No cabe duda de que la JEC ha querido bajar al barro de la arena política. Lo ha hecho para añadir leña al fuego y dificultar una investidura de Pedro Sánchez, poniendo en evidencia el uso partidista del órgano.

Para que un diputado pierda la condición de miembro del hemiciclo a causa de una condena de inhabilitación es necesario que sea a través de una «sentencia judicial firme». En el caso de Quim Torra como presidente de la Generalitat de Catalunya, la sentencia dictada por el TSJC no es firme porque está recurrida ante el Tribunal Supremo y, a pesar de todo, la JEC ha decidido ejecutar la inhabilitación en el Parlament.

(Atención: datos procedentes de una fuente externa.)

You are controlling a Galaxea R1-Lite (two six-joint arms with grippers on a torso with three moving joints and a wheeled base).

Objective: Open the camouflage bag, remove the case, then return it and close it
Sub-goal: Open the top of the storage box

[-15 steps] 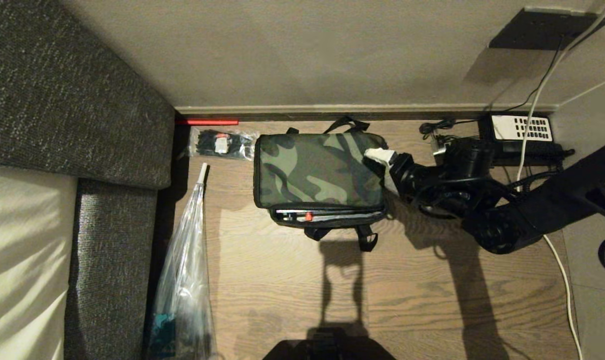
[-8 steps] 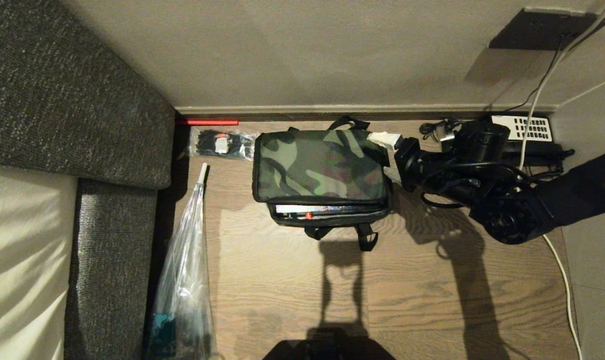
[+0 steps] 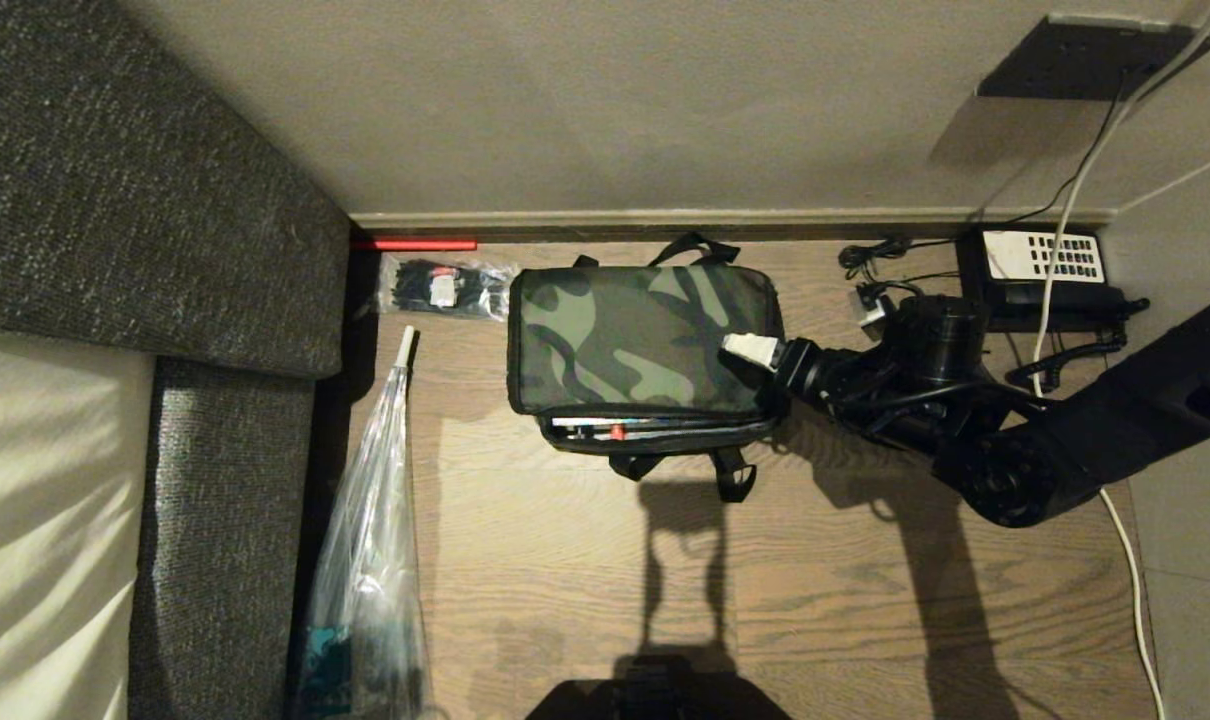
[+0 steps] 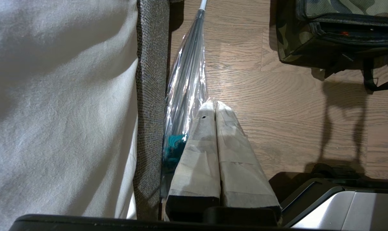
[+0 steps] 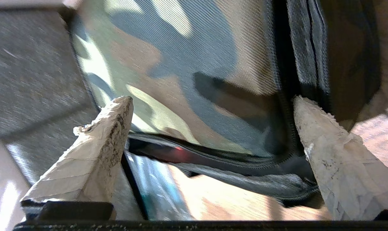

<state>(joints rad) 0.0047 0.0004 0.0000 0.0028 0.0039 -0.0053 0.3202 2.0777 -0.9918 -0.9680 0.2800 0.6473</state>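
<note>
The camouflage bag [image 3: 640, 338] lies flat on the wooden floor, its lid down. The front zip gapes, and a sliver of the case [image 3: 655, 426] with a small red clasp shows in the gap. My right gripper [image 3: 755, 352] is at the bag's right edge, over the near right part of the lid. In the right wrist view this gripper [image 5: 211, 98] stands open wide, with the camouflage lid [image 5: 187, 64] and the zip's corner between its taped fingers [image 5: 110, 134], holding nothing. My left gripper [image 4: 215, 103] is shut and empty, parked above the floor beside the sofa.
A grey sofa [image 3: 165, 200] fills the left. A wrapped umbrella [image 3: 375, 520] lies along it. A clear packet of black items [image 3: 440, 285] sits left of the bag. A telephone [image 3: 1045, 258] and cables [image 3: 1130, 560] are at the right, by the wall's skirting [image 3: 725, 217].
My right gripper swung out to the bag's far right corner, then came back nearer and onto the lid's right edge. The bag has not moved. The left arm is still.
</note>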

Se trata de una decisión tan polémica que la Junta Electoral ha quedado dividida por esta cuestión, dado que siete miembros han votado a favor de la inhabilitación pero 6 lo han hecho en contra por considerar que este órgano no es competente para adoptar esta resolución.

Previamente fue la Junta Electoral Provincial quien ya había rechazado el cese de Torra, argumentando que la sentencia no era firme y que no hay precedentes de aplicación a un presidente de la Ley Electoral en el sentido que han reclamado PP, Cs i Vox.

No cabe duda de que la JEC ha querido bajar al barro de la arena política. Lo ha hecho para añadir leña al fuego y dificultar una investidura de Pedro Sánchez, poniendo en evidencia el uso partidista del órgano.

La JEC ha salido al rescate de Vox, PP y Cs poniendo presión a la caldera de los independentistas, obligados a subir el tono, y dificultando de este modo los difíciles equilibrios de Pedro Sánchez para lograr su investidura

El reaccionario brazo judicial de la derecha

Uno de los más claros con el tema ha sido el coordinador federal de Izquierda Unida (IU), Alberto Garzón, quien ha cargado contra la resolución calificando al órgano arbitral electoral de «reaccionario brazo judicial» de la derecha a través de Twitter.

Por supuesto, la lluvia de críticas no tardó en caer. «Con lo que tenemos un gravísimo problema es con algún tonto que está a punto de ser ministro», ha afirmado el escritor Arturo Pérez-Reverte.